On the first day of a new semester, I like to ask my undergraduate creative writing classes two questions: What do you like to read? And why are you here? I’m not sure why I ask my students this. I can already guess the answers to the questions, but for whatever reason I always ask, as if expecting a new response, some young Conrad to rise from the ranks and proclaim something brilliant about stainless steel cutlery and the dignity of man in the modern world. And it doesn’t trouble me that most of the students answer with a fidgety, but unabashed, I don’t know; at their age I wouldn’t have known either. What does trouble me is that in proposing these questions, I’m not only instigating trouble by widening the distance between myself and my students, but I’m also perpetuating the problem by putting the cart before the horse. And believe me, horses can be quite stubborn about walking backwards.

It’s not that the students haven’t read, many of the more daring students will offer the latest installment of Nicholas Sparks, John Grisham, or R.K. Rowling, but more often than not the answer is an unabashed, I don’t know, or I needed another elective—which is a different problem altogether. The fact is most of the students have read and do read on occasion, but the majority of their reading seems to be portions of what is assigned to them and what they cull from internet blogs and their friends’ facebooks, rather than out of any real love of literature. And though I can understand their fascination with the sort of voyeurism the internet provides, especially as an alternate to assigned reading, it troubles me when the first words out of a student’s mouth are I don’t like to read, which is almost inevitably followed by, I want to be a published writer . . .

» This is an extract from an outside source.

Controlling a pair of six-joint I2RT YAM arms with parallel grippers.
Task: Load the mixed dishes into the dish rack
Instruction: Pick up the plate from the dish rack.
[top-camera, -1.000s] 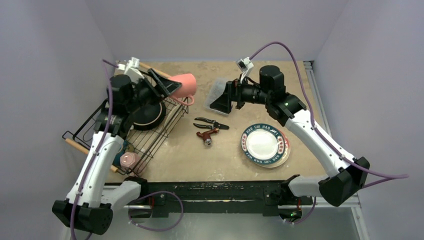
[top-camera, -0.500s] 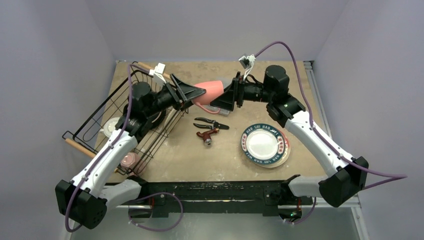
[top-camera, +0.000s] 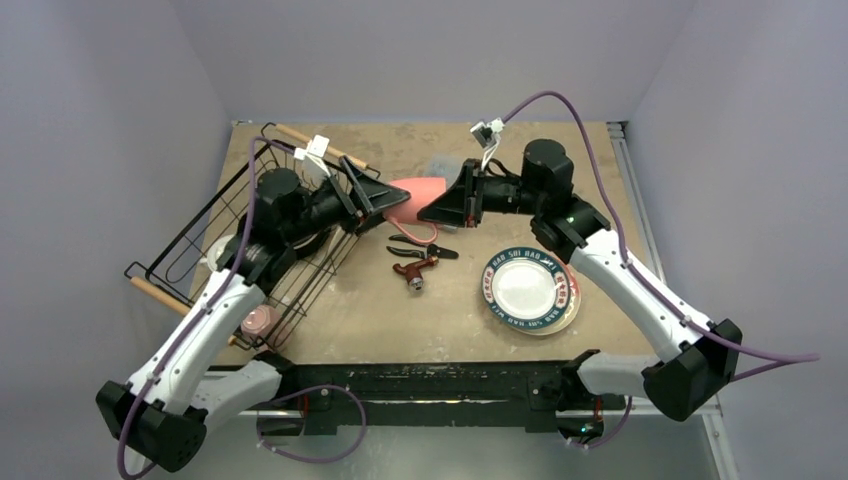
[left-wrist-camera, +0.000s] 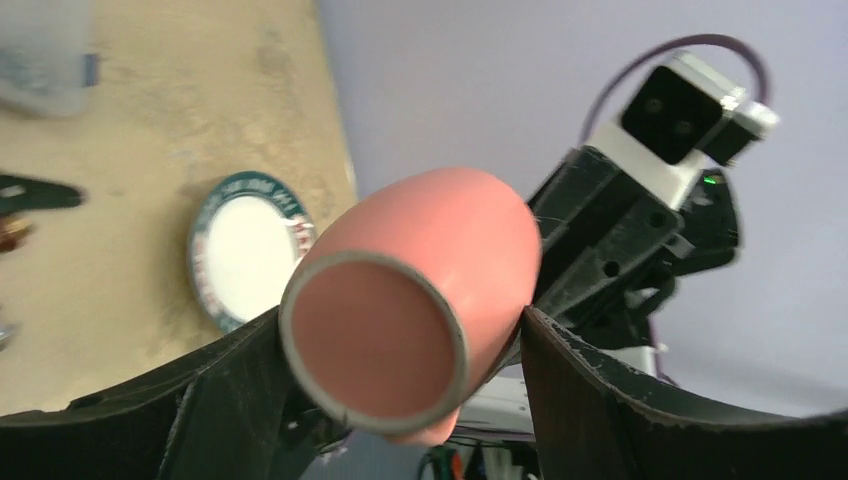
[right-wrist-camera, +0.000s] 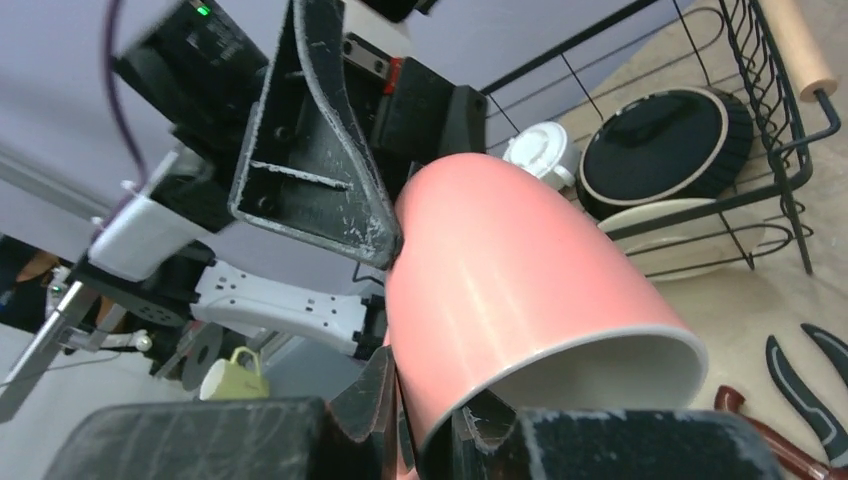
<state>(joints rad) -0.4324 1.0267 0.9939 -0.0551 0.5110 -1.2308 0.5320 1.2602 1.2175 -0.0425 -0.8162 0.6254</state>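
Plate (top-camera: 528, 290) on desk (top-camera: 380, 320): white lettering round its teal rim, too small to read. Nothing else carries legible text.

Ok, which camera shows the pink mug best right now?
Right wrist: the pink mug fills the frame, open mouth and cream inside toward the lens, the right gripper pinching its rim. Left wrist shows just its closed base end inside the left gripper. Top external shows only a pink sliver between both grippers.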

I can understand why a student would be reluctant to admit that the last book she read was Harry Potter and the Sorcerer’s Stone; however, in understanding this, I do my best to champion these efforts. At least she is reading, and, although I’d rather she said The Collected Poems of Robert Lowell or To the Lighthouse, to my mind getting students to read is half the battle. More often than not, though I’ve struggled with this idea, I find the majority of my time in creative writing classes is spent teaching the students how to read. There is little doubt in my mind when I ask a student to read a poem by Li Young-Lee and no less than six words are mispronounced that he cannot be finding pleasure in the poem, or, really, learning anything from it. And yet, we struggle through. However, the problem here seems indicative of a much larger problem with younger writers that extends well beyond the classroom.

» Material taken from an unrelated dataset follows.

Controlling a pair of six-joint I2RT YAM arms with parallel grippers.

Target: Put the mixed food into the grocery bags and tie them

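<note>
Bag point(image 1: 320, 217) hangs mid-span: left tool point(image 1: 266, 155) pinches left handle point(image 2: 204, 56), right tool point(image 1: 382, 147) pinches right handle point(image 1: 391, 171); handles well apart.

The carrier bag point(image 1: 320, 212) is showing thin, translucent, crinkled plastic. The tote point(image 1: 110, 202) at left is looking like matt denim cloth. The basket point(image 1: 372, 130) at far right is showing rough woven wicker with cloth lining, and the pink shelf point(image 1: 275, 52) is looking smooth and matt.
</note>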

One of my colleagues recently bragged to me that in her entire time as creative writing MFA student she never once read the assigned reading in any of her classes because she didn’t want to become overly influenced by other writers and destroy her own originality. Another colleague once stated to me that he didn’t read fiction. After all, he was a poet—why would he? These same colleagues, however, could tell you the winners of nearly every national writing competition for the last five years, and both have relatively good careers teaching at private universities, which apparently require very little reading. Another colleague of mine reads virtually every national book prize the moment it comes off the press, but when asked about Yeats, appears befuddled and confused, seemingly projecting the idea that reading Yeats would do nothing to further his chances at a book deal, and is, therefore, of little use to him.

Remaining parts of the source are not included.